En esa sintonía continúan las fotografías de Alejandro Cartagena, no sólo porque con Suburbia mexicana ofrece paisajes tan conocidos para cualquier habitante latinoamericano, sino también porque recuerda la concepción postapocalíptica que Carlos Monsiváis reclamaba para la ciudad de México y que pertenece a cualquier parte del mundo erigido para las masas por el orden neoliberal: agravios mortales contra la arquitectura, nulo sentido del urbanismo, concepción criminal del espacio público, precariedad de construcciones, hacinamiento, suciedad y otros elementos del entorno que nos recuerdan, como bien lo supo Borges, que el mundo también nos pertenece a los latinoamericanos pero desde una esquina maloliente, donde se gestan auténticas épicas del subdesarrollo; algo que comprende bien Cartagena y queda ilustrado en lo mejor de su muestra que es Car Show, una serie de más de 25 fotos tomadas desde un puente a las cajas de camionetas donde se registra a los pasajeros. La reiteración permite darse una idea de la extracción social y hasta el fenotipo de la gente que se desplaza por el país de esa manera: obreros y trabajadores de ascendencia indígena o mestiza mal pagos, mal vestidos y mal alimentados, que sobreviven con los empleos precarios –esos que vuelven a México un país tan competitivo en el mundo– que obligan a buena parte de la clase trabajadora a desplazarse por las carreteras del país como ganado.

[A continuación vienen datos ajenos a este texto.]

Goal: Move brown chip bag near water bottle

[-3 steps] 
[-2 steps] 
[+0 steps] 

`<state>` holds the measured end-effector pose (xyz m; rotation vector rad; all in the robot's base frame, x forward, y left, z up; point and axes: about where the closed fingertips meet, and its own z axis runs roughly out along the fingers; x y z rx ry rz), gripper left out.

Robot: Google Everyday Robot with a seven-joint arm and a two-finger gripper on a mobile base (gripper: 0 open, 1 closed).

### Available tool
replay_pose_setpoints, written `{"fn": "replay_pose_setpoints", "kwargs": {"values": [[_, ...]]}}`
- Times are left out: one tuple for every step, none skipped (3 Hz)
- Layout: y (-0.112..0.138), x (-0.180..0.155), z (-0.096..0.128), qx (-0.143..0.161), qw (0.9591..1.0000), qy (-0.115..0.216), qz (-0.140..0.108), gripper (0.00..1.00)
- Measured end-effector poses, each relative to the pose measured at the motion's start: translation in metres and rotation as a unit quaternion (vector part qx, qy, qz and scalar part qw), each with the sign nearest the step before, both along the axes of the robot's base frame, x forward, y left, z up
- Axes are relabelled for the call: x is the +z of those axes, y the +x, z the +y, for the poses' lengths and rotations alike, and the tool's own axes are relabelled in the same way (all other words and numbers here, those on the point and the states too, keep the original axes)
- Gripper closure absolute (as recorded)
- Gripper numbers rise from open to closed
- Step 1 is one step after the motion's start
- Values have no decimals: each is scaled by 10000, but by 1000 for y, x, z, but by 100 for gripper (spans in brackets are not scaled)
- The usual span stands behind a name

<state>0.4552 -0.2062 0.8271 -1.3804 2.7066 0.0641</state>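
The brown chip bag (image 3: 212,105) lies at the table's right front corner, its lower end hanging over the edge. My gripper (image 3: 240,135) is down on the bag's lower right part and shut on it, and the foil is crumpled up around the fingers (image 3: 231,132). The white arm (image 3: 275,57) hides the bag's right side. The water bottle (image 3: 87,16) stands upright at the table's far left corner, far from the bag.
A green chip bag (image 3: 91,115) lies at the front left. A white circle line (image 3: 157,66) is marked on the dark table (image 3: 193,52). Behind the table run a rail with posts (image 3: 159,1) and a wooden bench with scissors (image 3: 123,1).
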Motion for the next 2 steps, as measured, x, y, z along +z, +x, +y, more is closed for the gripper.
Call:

La muestra de FoLa cierra con fotografías y un video de Miguel Calderón, que resultan lo más sustantivo del conjunto. Es que las imágenes de Calderón –desde hace tiempo dueño de una estética propia– están cargadas de un humor y una ironía no panfletarias que capturan las atmósferas delirantes, barrocas y desopilantes emergidas del diario vivir del lugar anteriormente conocido como México.

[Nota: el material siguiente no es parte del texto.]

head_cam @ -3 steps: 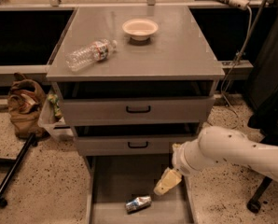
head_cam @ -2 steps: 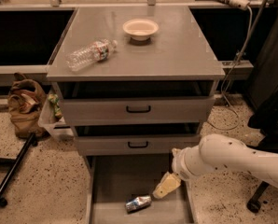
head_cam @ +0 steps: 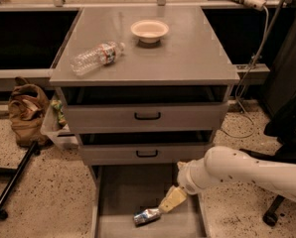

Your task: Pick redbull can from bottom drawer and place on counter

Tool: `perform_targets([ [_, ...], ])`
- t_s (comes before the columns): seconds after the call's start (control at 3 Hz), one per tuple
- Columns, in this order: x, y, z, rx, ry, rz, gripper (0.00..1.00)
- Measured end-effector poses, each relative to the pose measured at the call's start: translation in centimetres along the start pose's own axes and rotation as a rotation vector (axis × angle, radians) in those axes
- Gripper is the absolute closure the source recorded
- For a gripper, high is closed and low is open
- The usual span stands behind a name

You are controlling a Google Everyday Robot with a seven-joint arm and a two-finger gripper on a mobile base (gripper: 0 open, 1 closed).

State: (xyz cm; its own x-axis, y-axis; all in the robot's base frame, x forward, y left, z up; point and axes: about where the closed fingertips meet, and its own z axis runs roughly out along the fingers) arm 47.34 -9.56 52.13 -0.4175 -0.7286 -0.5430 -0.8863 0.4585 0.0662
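While the slim metallic redbull can (head_cam: 147,215) lay sideways on the bottom drawer's (head_cam: 119,192) flat grey floor, the pale tool (head_cam: 167,205) hung just beside it, its grip impossible to tell.

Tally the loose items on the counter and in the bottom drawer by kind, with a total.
Water bottle: 1, lying on the counter
Bowl: 1, on the counter
Redbull can: 1, lying in the bottom drawer
Total: 3
Gripper: down in that drawer, beside the can.

We see dim, warm overhead light: sheen on the flat grey counter (head_cam: 197,53), shadow in the grey bottom drawer (head_cam: 123,192) where the cream gripper (head_cam: 172,201) hangs.
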Motion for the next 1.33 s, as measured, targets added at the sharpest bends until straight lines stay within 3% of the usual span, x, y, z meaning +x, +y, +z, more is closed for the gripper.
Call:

Celebrado por sus imágenes que mezclan lo espeluznante con lo sobrenatural que emergen de los objetos y las circunstancias de todos los días, las desplegadas en Independientemente de con quien duerma expresan el humor negro de lo real con la naturalidad de quien registra un teatro de horrores que en sí mismo contiene ya sus anticuerpos. En ese sentido, es macabramente elocuente que sobre la señalética terrestre que indica los kilómetros que faltan para llegar a Acapulco, se encuentre parado un zopilote, ave carroñera en espera del festín de muerte que baña todos los días al estado de Guerrero.

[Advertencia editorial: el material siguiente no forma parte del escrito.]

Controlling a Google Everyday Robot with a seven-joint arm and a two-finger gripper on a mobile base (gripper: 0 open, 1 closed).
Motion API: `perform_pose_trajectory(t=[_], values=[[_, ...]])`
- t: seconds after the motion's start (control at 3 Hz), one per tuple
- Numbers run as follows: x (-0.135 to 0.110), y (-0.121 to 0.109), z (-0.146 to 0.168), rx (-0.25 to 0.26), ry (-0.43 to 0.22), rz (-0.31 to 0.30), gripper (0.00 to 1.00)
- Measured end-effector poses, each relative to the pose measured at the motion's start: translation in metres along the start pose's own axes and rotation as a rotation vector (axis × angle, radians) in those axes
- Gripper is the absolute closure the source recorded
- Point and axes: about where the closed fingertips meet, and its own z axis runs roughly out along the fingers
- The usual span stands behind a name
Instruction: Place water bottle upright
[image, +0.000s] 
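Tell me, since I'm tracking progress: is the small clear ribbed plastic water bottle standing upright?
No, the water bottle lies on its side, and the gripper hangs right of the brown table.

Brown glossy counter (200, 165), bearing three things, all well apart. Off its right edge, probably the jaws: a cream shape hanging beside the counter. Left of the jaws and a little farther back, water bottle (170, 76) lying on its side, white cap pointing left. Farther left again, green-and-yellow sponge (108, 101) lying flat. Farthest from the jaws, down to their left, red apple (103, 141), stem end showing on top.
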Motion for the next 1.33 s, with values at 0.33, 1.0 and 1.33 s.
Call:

La segunda parte de la exposición de Calderón consiste en el video Caída libre, donde se encuentran dispuestos aparejos propios de la cetrería y en donde asistimos a la jornada de un cetrero de la ciudad de México que también trabaja como patovica. Esta pieza no sólo reitera el interés del artista por las aves de rapiña; también invita a pensar las herramientas propias de la cetrería como una serie de extrañas esculturas que, desprovistas de su contexto original, pueden interpretarse de forma nueva, cargadas de un extraño simbolismo pero sobre todo imbuidas de cierta elegancia aurática decididamente animal.
De chile, de mole y de manteca, suele decirse en México cuando es grande la variedad en los tamales: una invitación en tres tiempos a las imágenes de un país en obra negra.